**Work to be completed:** Lines in the listing below that hold "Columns" are the ones to copy.

**Source material:**
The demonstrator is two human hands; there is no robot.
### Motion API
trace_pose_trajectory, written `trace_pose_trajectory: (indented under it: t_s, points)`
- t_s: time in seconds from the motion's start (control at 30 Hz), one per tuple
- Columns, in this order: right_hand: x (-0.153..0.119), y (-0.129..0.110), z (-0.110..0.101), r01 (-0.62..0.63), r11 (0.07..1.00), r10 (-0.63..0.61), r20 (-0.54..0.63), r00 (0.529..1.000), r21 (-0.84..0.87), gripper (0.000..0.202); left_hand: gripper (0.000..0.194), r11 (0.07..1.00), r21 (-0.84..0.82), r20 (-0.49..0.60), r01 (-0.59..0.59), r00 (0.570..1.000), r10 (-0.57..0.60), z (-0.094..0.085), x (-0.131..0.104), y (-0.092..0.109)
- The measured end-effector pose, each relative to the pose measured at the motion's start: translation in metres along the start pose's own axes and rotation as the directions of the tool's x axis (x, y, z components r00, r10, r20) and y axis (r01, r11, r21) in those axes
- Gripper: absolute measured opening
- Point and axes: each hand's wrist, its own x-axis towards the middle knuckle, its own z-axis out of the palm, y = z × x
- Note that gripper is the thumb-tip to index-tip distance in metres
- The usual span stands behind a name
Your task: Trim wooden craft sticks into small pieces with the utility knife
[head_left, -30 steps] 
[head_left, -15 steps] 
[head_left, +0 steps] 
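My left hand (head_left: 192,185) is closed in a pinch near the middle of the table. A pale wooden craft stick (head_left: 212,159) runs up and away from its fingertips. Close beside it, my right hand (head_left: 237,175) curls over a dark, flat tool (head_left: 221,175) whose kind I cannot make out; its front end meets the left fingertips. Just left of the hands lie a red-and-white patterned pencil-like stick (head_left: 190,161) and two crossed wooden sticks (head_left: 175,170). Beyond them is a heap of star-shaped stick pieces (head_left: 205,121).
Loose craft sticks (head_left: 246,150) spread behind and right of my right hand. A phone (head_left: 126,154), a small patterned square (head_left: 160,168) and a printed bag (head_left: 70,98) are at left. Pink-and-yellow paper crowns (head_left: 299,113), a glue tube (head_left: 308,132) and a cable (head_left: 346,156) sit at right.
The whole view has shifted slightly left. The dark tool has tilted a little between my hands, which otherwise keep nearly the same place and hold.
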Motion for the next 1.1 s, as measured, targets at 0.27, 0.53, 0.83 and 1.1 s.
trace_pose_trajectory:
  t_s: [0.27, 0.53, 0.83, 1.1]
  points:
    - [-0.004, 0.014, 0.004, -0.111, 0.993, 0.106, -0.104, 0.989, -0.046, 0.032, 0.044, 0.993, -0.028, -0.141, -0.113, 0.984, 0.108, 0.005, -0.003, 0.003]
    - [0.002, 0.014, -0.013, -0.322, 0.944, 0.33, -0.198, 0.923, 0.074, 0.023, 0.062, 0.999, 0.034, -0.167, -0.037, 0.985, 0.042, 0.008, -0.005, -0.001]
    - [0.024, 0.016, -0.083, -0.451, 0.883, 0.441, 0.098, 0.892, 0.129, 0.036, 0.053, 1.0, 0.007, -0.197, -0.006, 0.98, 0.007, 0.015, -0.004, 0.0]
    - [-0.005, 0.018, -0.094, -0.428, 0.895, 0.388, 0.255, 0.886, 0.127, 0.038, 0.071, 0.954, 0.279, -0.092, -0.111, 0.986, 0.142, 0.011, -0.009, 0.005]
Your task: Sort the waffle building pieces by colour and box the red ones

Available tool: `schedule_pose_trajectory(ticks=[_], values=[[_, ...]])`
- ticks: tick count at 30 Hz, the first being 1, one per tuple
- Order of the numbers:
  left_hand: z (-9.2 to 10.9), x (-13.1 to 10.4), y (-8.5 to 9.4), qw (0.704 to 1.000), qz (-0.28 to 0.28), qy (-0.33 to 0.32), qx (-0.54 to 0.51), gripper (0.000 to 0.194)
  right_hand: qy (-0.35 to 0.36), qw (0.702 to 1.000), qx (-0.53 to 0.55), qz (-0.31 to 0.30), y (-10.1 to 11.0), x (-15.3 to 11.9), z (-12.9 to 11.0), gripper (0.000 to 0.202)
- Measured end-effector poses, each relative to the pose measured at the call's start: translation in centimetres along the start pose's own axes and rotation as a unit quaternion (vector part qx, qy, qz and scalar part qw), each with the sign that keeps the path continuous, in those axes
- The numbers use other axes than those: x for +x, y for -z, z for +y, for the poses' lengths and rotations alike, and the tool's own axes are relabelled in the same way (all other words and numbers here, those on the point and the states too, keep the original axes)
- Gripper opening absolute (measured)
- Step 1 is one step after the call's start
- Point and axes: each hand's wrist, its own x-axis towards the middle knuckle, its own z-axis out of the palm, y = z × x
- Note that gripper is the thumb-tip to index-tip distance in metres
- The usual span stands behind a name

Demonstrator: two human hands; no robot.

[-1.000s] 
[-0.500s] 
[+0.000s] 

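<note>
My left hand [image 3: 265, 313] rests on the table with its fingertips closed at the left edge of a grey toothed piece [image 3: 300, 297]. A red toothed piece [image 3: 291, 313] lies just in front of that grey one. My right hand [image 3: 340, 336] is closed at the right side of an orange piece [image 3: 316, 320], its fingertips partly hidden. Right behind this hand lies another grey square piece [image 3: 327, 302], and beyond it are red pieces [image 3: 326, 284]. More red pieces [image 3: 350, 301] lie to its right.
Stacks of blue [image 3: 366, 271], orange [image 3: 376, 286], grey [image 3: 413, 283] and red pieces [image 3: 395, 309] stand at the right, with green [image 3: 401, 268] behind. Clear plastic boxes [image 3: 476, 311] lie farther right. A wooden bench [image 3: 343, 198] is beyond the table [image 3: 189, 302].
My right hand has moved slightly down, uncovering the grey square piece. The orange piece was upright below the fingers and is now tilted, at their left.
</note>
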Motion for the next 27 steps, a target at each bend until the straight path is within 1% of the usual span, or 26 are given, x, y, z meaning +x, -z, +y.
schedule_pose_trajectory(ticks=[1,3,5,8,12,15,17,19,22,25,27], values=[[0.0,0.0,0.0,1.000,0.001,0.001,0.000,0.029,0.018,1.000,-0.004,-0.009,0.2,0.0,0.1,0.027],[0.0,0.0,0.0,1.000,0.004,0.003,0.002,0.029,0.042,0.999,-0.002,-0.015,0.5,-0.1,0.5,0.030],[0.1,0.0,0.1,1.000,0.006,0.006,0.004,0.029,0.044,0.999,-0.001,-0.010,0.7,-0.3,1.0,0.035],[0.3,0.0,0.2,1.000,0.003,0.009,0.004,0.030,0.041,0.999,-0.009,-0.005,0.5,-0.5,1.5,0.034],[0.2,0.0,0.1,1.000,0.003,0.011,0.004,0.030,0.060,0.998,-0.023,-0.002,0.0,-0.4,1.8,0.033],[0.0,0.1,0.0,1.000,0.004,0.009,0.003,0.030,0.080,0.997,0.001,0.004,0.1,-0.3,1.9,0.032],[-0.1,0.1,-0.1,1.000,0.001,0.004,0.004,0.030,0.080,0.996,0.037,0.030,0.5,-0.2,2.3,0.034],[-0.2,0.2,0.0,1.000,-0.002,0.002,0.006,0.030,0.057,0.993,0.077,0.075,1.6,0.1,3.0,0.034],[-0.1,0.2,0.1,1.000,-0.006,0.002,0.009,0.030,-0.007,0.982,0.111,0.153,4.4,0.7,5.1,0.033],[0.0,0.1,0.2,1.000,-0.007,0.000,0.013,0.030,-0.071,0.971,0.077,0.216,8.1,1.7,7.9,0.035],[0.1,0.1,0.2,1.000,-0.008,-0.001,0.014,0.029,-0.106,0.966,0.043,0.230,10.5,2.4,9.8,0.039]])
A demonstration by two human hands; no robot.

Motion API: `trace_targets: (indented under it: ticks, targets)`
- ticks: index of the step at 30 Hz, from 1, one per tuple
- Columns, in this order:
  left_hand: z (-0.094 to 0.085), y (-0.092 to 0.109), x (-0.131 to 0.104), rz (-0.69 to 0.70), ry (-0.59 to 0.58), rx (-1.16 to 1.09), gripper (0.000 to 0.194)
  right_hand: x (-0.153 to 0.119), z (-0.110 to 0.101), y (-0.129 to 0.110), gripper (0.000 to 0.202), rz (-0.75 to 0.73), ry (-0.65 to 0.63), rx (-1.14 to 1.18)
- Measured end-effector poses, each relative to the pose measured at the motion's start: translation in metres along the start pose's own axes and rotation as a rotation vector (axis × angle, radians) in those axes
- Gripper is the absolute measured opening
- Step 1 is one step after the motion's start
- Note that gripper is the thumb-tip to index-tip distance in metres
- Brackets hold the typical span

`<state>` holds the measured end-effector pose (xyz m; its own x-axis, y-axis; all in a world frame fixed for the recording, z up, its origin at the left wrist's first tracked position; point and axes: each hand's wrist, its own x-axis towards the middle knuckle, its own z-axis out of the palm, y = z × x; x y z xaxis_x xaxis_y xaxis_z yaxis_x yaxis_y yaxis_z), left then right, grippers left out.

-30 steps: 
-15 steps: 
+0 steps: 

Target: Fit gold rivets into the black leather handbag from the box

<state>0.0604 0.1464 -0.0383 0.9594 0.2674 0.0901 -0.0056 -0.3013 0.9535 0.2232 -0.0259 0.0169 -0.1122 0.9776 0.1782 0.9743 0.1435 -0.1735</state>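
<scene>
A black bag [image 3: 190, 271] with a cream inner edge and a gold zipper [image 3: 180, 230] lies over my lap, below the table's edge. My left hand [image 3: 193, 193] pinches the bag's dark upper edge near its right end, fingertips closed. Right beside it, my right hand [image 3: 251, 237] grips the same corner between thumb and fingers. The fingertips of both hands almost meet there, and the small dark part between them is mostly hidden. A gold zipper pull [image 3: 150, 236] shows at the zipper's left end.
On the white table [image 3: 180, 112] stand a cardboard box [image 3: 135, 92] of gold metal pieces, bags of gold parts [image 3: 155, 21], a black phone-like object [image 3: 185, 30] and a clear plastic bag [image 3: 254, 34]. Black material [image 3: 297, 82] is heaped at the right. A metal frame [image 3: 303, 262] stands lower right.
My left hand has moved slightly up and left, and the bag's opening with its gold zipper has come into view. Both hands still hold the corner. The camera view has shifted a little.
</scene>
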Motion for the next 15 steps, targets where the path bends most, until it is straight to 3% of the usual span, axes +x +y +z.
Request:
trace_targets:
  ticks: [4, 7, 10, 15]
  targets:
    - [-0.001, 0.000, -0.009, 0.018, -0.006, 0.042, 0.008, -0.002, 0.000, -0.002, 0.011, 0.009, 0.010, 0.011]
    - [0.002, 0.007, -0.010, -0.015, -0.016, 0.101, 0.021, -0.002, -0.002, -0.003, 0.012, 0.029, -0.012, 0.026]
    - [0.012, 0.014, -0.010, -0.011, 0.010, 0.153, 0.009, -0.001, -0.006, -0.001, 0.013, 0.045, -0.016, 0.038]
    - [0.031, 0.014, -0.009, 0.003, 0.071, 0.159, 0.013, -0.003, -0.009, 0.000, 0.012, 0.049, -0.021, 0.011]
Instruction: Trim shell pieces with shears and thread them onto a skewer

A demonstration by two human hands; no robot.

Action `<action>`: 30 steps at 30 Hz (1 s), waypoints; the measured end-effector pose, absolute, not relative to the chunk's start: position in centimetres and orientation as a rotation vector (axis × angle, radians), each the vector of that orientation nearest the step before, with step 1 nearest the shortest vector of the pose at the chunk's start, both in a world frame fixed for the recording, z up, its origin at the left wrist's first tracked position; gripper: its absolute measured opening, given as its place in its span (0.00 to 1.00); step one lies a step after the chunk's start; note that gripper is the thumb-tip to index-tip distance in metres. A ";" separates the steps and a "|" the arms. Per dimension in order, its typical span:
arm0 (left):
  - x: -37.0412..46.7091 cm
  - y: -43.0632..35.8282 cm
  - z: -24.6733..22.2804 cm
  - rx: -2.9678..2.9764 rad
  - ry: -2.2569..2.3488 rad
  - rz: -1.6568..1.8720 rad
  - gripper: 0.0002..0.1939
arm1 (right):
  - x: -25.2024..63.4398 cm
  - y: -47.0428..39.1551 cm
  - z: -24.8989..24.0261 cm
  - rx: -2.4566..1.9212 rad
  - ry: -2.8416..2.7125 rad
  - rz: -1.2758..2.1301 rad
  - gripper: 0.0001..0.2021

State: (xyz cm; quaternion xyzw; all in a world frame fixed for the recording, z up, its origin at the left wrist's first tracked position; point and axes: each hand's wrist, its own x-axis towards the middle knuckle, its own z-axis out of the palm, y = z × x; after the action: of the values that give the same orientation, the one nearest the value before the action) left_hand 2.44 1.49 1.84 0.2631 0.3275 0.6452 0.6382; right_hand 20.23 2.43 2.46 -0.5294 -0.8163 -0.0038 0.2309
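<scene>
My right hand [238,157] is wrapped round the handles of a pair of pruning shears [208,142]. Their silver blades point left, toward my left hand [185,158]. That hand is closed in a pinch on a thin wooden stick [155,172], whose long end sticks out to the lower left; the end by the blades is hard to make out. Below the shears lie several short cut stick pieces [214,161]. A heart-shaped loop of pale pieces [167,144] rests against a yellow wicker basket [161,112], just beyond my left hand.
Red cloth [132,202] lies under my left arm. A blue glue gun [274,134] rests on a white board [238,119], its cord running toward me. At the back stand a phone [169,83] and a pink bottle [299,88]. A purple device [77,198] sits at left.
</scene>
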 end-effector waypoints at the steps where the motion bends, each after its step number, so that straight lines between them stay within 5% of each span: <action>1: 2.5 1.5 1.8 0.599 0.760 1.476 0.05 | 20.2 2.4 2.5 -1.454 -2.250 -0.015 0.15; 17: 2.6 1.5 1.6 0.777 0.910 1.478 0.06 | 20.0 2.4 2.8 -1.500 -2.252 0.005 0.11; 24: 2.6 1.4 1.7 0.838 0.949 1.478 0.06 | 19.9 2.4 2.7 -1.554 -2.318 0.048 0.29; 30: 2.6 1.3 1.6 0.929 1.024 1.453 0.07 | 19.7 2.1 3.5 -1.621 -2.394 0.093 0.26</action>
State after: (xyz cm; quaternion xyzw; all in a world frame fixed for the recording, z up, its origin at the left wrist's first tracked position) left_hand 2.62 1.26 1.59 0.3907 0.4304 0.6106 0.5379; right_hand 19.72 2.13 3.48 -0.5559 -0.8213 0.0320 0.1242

**Reply to the task:**
- Columns, in this order: right_hand: x (-0.153..0.119), y (-0.129..0.110), z (-0.110..0.101), r01 (-0.62..0.63), r11 (0.07..1.00), r10 (-0.63..0.61), r20 (-0.54..0.63), r00 (0.529..1.000), r21 (-0.84..0.87), gripper (0.000..0.202); left_hand: gripper (0.000..0.194), r11 (0.07..1.00), r21 (-0.84..0.82), r20 (-0.49..0.60), r01 (-0.59..0.59), r00 (0.570..1.000), r10 (-0.57..0.60), z (-0.094..0.085), x (-0.131..0.104), y (-0.092..0.109)
- Columns, in this order:

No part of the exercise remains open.